▶ [WHAT IS BEING ASKED]: Look through the entries below. Say how many lines include "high", with nothing added.

▶ [INPUT DATA]:

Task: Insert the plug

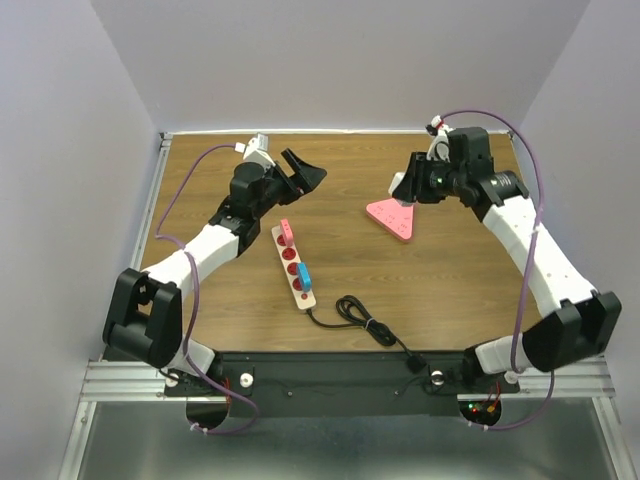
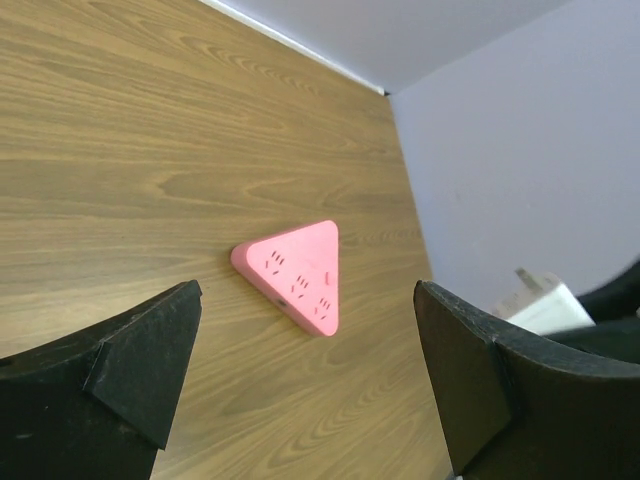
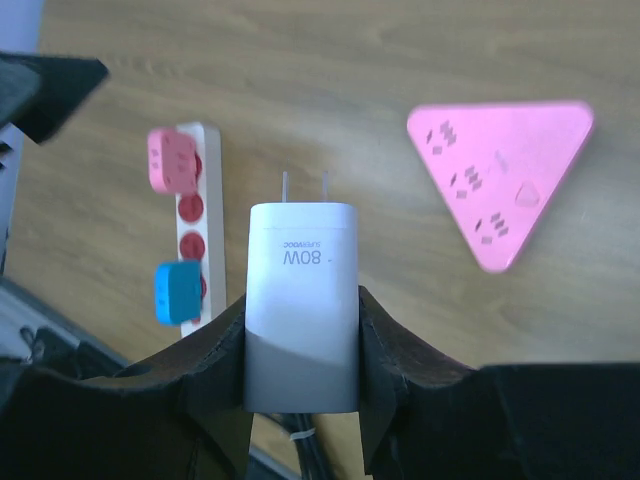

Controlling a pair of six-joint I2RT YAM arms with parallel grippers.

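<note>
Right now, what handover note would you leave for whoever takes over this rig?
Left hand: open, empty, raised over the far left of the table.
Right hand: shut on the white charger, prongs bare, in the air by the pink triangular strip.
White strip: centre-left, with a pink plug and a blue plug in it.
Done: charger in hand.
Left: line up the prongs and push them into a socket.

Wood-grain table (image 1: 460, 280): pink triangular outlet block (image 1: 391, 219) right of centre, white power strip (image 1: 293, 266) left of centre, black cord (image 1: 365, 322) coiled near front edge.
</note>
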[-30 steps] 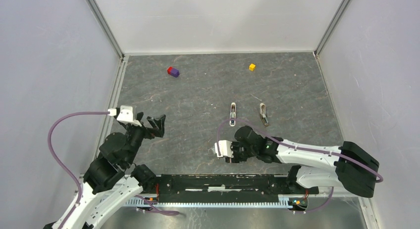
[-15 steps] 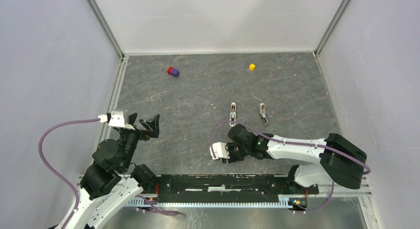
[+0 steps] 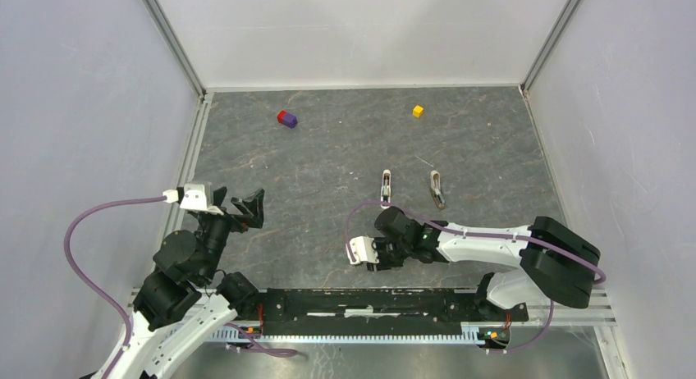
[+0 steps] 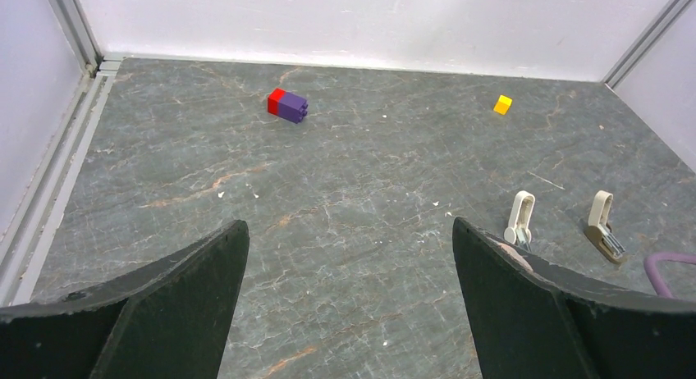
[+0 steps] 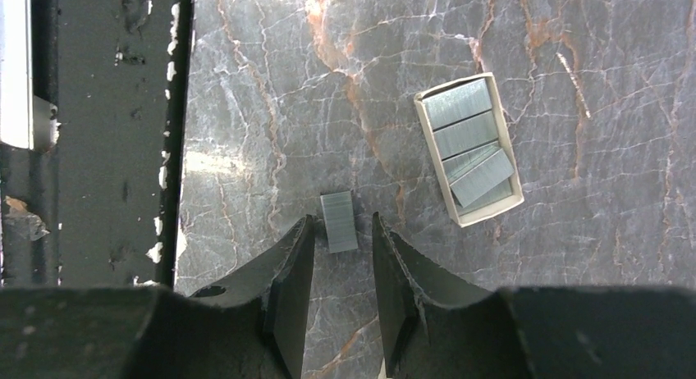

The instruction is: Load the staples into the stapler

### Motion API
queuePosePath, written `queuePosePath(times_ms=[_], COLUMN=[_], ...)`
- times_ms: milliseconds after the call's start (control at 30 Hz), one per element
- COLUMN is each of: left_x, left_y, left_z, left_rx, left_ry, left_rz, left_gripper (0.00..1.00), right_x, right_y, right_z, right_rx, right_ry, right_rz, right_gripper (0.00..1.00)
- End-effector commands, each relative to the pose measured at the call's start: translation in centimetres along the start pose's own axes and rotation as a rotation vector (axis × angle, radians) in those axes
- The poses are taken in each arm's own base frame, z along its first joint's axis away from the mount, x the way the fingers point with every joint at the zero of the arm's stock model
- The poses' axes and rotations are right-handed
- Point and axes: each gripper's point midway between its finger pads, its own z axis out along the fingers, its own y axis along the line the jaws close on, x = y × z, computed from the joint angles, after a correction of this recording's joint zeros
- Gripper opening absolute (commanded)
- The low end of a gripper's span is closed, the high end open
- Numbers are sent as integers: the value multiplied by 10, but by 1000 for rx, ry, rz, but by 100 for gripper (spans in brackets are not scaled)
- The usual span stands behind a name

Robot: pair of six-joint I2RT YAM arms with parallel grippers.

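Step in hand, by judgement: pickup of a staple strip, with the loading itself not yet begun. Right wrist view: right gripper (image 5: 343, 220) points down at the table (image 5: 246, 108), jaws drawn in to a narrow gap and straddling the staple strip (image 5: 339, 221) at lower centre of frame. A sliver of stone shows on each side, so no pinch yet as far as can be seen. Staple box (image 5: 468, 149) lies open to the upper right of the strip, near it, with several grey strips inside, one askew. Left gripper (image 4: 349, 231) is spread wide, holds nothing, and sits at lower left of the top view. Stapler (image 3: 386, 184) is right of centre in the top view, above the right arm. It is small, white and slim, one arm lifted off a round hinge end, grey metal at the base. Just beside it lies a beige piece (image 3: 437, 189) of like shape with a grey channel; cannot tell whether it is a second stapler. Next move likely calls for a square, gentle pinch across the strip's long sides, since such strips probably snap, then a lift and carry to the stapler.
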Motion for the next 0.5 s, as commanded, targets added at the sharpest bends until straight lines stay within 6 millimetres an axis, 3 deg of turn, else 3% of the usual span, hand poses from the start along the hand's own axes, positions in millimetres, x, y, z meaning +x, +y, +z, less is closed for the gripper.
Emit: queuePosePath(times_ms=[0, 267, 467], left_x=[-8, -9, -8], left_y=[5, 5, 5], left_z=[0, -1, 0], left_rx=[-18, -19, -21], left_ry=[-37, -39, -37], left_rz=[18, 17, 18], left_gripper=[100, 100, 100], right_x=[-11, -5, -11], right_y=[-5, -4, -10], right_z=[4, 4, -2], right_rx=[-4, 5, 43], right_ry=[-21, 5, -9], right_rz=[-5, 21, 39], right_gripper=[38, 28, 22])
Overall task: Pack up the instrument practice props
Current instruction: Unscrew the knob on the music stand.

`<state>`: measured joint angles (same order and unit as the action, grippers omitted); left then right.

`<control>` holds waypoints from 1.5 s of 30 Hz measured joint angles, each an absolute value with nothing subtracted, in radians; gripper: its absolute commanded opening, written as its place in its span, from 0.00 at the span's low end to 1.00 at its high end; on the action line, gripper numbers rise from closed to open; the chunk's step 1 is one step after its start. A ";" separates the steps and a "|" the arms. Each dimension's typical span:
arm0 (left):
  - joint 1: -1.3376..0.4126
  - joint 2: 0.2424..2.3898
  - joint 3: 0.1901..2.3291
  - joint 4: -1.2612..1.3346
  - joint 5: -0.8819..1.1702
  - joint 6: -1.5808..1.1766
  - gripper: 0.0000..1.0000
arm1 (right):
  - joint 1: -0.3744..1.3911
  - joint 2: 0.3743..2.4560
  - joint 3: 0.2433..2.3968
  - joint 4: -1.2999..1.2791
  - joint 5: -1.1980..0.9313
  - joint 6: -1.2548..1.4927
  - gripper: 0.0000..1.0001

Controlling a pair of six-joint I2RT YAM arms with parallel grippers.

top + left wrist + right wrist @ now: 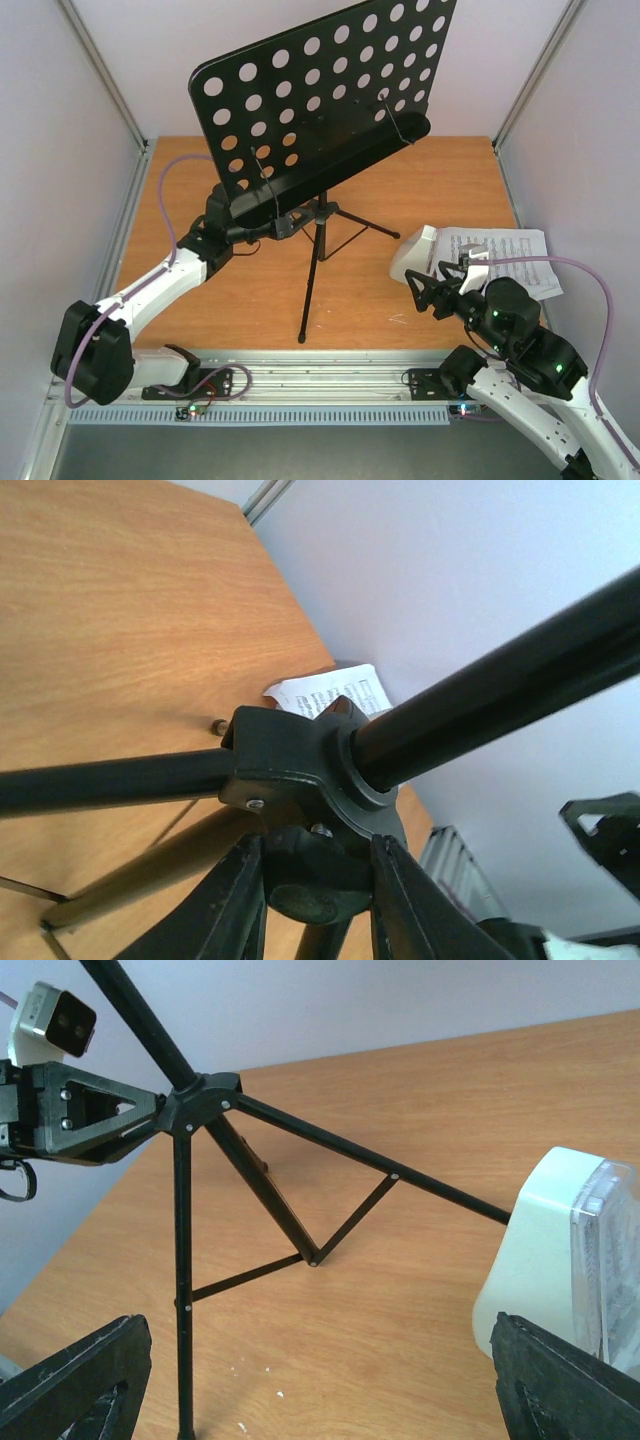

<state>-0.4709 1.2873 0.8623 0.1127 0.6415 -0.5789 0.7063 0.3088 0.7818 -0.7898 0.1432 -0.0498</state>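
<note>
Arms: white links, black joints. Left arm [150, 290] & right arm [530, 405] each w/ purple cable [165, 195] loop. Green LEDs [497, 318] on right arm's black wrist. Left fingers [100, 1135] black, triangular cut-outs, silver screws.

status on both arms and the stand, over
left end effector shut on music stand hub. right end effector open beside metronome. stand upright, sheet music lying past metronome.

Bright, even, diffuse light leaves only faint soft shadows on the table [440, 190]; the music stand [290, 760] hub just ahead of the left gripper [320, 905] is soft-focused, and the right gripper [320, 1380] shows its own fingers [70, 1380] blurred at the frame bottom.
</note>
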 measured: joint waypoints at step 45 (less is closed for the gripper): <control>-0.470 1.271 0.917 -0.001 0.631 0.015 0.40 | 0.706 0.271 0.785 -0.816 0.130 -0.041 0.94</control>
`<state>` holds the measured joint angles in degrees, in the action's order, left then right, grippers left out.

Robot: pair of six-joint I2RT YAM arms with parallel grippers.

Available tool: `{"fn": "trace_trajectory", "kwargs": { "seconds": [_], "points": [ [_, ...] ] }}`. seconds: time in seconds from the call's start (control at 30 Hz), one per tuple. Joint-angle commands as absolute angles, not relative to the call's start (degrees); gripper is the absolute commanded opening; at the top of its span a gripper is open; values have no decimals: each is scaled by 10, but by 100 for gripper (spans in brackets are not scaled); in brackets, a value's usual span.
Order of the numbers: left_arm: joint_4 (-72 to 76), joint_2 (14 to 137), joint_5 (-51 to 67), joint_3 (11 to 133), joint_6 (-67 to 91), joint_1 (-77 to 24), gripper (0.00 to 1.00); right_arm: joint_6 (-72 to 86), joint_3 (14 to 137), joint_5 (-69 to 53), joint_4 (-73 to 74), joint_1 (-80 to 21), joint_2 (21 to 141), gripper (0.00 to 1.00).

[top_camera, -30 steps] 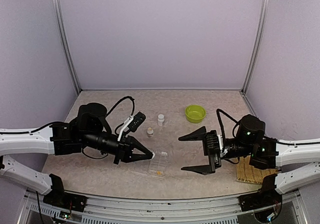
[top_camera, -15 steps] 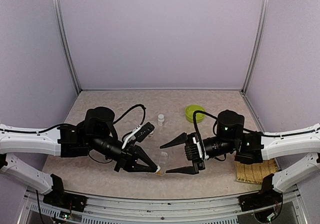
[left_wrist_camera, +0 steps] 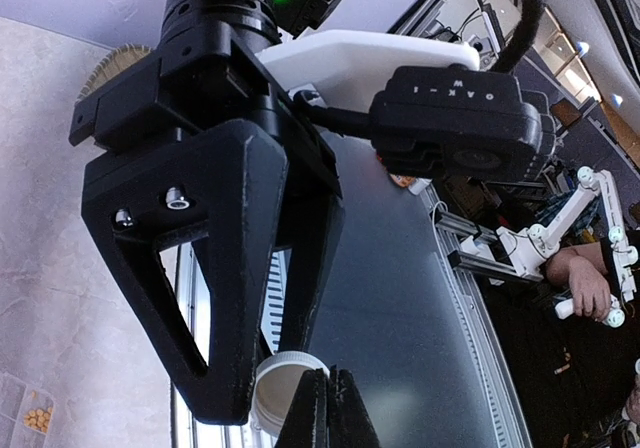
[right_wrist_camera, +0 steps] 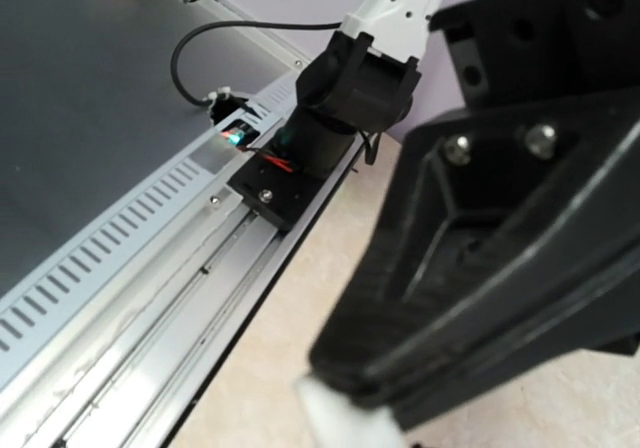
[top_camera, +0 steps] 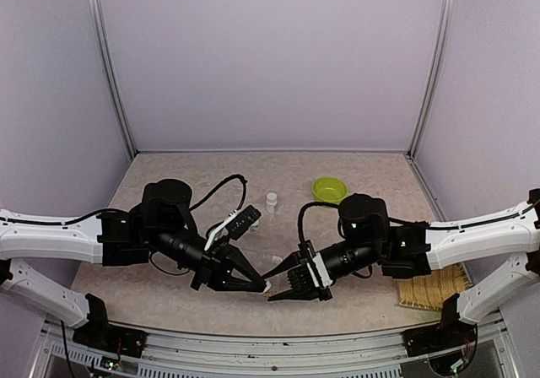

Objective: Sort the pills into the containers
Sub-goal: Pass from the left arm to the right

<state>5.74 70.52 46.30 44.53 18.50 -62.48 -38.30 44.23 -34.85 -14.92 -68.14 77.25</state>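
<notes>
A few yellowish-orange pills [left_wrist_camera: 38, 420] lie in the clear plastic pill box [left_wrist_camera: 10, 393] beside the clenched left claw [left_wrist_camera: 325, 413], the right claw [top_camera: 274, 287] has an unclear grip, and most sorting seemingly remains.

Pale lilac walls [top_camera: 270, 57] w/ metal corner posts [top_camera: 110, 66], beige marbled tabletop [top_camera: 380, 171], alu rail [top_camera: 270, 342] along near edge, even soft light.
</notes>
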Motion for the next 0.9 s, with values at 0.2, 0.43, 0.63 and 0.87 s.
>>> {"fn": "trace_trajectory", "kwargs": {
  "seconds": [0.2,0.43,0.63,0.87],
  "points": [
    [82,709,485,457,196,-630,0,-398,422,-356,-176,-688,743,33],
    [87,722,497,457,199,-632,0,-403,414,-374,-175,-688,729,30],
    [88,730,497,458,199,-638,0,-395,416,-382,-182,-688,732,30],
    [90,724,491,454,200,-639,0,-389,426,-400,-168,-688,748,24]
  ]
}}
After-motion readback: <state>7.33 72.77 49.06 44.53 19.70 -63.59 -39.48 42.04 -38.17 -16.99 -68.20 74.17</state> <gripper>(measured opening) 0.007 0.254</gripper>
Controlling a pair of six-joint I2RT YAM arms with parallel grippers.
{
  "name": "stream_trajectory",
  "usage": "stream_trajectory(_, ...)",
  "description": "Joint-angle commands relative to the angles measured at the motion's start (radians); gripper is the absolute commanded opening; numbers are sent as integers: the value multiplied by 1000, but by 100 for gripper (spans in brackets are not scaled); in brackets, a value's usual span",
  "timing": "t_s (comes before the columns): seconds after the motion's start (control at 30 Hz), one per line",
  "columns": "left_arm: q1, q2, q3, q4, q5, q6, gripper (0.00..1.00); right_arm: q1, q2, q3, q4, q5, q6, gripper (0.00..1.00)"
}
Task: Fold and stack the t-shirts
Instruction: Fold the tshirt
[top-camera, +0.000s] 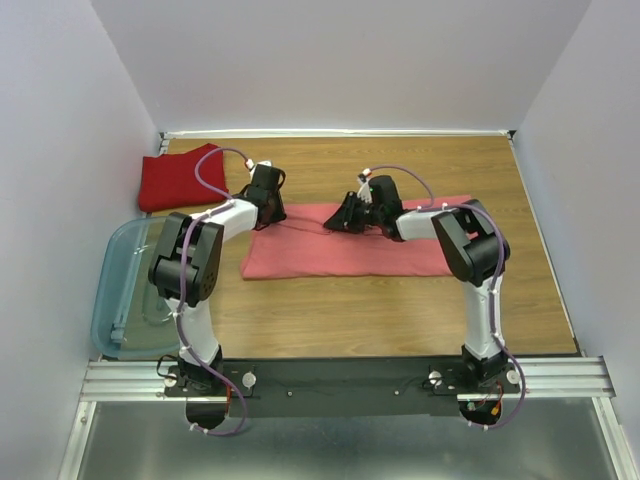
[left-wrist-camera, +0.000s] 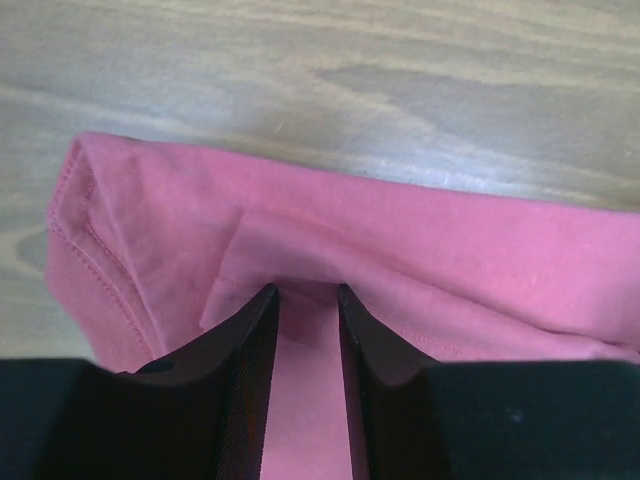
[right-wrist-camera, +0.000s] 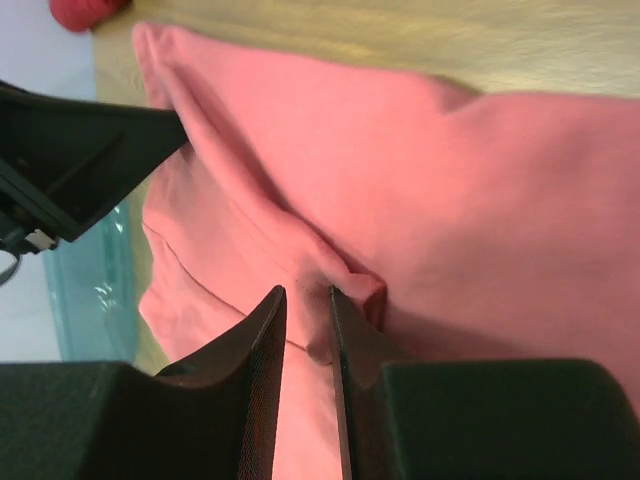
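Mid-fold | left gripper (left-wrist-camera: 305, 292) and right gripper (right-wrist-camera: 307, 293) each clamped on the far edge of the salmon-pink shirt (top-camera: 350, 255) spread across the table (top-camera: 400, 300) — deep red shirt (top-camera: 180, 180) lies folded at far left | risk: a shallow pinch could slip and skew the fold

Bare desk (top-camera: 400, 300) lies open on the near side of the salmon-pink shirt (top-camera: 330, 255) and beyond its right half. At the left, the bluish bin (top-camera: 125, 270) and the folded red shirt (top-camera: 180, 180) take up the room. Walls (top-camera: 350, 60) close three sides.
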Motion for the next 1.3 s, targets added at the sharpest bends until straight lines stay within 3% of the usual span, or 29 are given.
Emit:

▶ [OUTPUT]: 2